▸ **YOUR INSTRUCTIONS**: Each line starting at the one that contains "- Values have" and ending at the one that contains "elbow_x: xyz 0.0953" must be returned exactly, and the rest of the listing is left out.

START WORKING DATA

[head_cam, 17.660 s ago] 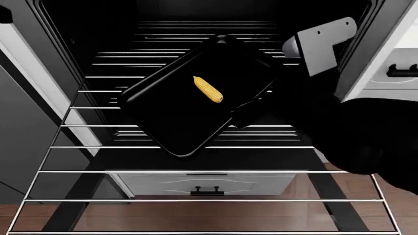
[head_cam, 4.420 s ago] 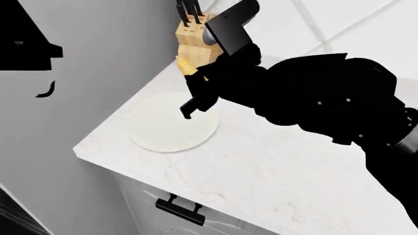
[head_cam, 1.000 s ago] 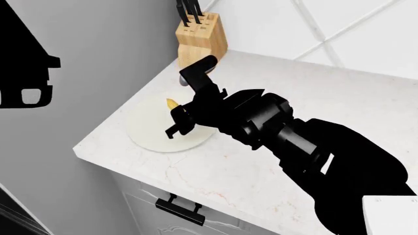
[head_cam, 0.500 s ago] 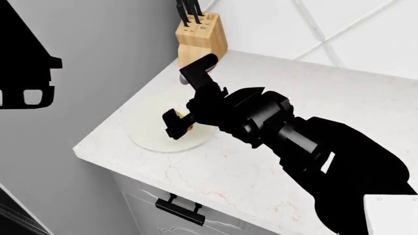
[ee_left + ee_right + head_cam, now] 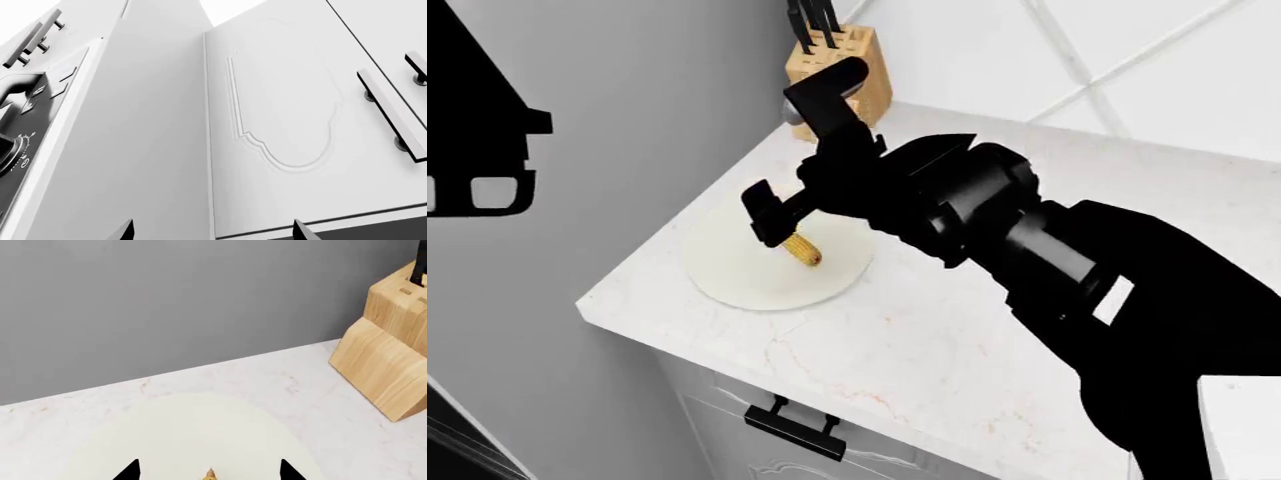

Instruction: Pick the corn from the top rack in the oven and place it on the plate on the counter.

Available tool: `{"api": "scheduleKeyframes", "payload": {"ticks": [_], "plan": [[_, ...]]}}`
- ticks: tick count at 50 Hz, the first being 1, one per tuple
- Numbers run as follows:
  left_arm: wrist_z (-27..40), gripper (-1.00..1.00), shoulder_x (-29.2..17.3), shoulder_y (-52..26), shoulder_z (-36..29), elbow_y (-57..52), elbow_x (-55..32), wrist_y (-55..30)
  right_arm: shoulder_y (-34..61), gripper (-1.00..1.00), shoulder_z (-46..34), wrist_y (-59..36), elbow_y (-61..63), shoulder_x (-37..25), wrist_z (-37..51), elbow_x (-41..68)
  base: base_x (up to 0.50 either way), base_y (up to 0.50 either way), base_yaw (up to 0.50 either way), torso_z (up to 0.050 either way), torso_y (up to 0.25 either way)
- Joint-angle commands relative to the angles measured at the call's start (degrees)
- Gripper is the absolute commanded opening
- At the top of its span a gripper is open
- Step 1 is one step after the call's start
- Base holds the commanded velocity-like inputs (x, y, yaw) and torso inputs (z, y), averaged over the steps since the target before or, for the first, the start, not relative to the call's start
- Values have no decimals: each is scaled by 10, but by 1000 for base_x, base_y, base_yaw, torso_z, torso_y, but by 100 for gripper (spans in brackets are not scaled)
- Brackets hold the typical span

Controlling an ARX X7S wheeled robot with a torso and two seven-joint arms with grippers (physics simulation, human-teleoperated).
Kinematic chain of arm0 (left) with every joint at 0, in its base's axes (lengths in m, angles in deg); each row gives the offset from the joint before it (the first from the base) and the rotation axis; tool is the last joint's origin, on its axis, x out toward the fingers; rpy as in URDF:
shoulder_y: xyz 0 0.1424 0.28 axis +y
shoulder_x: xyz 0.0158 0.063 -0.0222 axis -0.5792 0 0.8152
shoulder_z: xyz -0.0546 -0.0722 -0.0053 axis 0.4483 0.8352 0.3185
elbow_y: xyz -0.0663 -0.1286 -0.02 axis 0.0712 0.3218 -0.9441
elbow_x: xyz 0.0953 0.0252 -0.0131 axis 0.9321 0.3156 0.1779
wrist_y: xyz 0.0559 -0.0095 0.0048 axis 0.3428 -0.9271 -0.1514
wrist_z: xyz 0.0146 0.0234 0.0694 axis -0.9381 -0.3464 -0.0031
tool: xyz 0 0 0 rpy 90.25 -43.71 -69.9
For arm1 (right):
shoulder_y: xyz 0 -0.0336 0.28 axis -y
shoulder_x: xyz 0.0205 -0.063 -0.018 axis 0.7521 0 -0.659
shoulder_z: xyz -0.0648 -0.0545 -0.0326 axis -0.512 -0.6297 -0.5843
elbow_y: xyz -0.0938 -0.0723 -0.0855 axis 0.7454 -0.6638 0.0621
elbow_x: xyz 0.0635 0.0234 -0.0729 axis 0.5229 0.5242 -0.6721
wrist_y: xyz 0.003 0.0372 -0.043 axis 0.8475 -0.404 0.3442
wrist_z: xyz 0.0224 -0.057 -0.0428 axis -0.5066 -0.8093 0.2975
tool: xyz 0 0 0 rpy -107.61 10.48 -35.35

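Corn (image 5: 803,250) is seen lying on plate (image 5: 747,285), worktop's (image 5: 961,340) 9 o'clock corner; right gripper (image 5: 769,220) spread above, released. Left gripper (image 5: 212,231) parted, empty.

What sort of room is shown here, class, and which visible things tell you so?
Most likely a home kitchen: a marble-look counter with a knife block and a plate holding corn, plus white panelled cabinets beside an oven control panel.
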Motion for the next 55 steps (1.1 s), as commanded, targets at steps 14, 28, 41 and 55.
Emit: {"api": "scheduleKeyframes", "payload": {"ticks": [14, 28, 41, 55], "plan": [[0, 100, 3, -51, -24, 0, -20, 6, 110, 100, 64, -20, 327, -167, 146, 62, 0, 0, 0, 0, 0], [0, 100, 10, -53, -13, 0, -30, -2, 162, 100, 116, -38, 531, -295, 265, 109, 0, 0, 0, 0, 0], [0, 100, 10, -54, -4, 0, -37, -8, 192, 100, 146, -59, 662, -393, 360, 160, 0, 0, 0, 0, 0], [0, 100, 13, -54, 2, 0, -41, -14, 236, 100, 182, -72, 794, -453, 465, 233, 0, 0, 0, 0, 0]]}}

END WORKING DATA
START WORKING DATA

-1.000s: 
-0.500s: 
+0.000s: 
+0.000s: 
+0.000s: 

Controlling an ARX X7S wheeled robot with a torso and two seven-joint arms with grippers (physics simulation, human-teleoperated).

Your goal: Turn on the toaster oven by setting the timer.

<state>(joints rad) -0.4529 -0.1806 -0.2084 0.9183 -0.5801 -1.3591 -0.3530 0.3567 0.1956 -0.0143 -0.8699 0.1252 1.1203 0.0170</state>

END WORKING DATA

▸ **ANSWER SPACE**:
- Values have no decimals: each is scaled by 10, but by 1000 for base_x, base_y, base_yaw, torso_z, torso_y, but by 100 for gripper (spans in brackets are not scaled)
- Brackets hold the typical span

Controlling an ARX X7S wheeled robot with a torso and two seven-joint arms with grippers (physics simulation, human-teleoperated).
Kinematic chain of arm0 (left) with every joint at 0, in its base's axes (lengths in m, angles in deg); each row gives the offset from the joint before it (the first from the base) and the rotation axis; tool is the last joint's origin, on its axis, x out toward the fingers; rpy as in URDF:
shoulder_y: xyz 0 0.1424 0.28 axis +y
shoulder_x: xyz 0.0158 0.063 -0.0222 axis -0.5792 0 0.8152
shoulder_z: xyz -0.0546 -0.0722 -0.0053 axis 0.4483 0.8352 0.3185
elbow_y: xyz -0.0663 -0.1286 -0.02 axis 0.0712 0.3218 -0.9441
elbow_x: xyz 0.0953 0.0252 -0.0131 axis 0.9321 0.3156 0.1779

No additional answer text is required.